Friday, February 09, 2007

Turned tables

So, you remember the story from January where I had to break up with this guy I’d been out on 2 dates with? You might also recall me mentioning The Professor. Well, earlier this week, The Professor broke up with me – he’s gotten serious with someone else and isn’t the kind of guy to have more than one thing going.

I’m sure context is everything, but, by comparison with my January breakup, I replied to The Professor (paraphrased so as not to include too much information): “You’re so sweet. Of course, I want to be friends. I mean, I thought we were friends. I’m happy for you.”
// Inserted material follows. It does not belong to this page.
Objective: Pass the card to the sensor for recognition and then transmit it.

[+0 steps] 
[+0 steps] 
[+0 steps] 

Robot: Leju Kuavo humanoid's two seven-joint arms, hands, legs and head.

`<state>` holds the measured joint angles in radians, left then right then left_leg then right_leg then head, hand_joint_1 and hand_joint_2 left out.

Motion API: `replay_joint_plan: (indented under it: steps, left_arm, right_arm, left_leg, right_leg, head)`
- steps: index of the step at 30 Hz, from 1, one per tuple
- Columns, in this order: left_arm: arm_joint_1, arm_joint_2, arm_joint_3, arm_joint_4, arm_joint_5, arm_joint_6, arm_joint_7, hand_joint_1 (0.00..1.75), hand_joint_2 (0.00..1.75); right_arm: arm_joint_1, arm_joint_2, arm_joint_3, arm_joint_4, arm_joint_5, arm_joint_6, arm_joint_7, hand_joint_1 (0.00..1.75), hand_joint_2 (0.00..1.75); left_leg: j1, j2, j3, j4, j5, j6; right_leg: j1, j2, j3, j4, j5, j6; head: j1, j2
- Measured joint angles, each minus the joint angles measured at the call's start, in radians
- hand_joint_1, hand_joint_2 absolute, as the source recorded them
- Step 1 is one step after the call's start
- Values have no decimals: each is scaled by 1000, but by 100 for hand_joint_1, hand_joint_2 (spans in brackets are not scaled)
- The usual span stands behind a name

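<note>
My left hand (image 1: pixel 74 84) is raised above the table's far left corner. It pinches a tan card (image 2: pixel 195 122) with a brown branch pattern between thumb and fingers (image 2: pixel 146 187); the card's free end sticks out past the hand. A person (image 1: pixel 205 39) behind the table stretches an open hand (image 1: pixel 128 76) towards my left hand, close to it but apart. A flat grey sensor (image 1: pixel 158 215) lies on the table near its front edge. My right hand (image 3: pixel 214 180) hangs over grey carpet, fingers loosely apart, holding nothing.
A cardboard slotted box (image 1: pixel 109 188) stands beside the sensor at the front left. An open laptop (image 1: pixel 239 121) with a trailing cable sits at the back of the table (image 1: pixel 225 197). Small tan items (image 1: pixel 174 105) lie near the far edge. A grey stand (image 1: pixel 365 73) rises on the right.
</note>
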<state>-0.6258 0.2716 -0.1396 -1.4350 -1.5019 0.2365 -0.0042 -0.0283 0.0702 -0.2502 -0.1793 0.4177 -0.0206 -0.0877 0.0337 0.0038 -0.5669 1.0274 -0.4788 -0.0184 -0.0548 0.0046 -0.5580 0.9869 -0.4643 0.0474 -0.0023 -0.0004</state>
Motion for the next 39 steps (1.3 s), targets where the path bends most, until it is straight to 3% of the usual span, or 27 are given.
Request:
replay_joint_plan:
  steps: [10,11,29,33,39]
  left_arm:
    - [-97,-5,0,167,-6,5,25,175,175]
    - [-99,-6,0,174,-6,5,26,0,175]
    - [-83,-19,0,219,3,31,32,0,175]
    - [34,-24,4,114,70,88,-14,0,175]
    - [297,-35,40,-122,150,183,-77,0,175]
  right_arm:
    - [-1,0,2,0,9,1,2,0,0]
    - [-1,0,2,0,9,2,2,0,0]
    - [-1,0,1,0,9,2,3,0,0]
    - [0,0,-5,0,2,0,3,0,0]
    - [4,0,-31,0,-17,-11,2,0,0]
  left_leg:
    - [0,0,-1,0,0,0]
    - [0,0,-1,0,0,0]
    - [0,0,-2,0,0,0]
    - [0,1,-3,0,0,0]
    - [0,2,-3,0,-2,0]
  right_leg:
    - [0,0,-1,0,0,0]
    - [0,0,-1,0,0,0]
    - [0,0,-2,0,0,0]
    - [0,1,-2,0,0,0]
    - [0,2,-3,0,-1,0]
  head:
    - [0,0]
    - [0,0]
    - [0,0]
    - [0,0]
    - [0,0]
I’m not holding myself as some kind of model when being broken up with. I’m most certainly not. Trust me! But these situations were somewhat similar – only a few dates but for various reasons it was still important to say something. In examining them and other breakups, the answer might be in reach (how much you’ve given to the relationship considering your comfort level with giving that without anything in return) or expectations (how much you hoped the relationship would continue and grow). I guess in a way the two are related since you wouldn’t give too much if you didn’t believe in the relationship. But it seems like we should date people we want to be friends with (that is, unless they’ve ripped your heart out and spat on it) – at least, that’s why I was confused by my January man. The psychobabble might be that the healthy approach to dating is to believe in the possibilities without over-reaching. This reminds me of a poem I have on the bulletin board in my kitchen:

even after all this time,

the sun never says to the earth

you owe me.

look what happens

with a love like that:

It lights up the whole sky.

hafiz

Yeah, so, I don’t know how to do that, but it’s good to have goals. I feel like I just, this hung over morning, changed stages. I wonder if it will stick, and what’s next.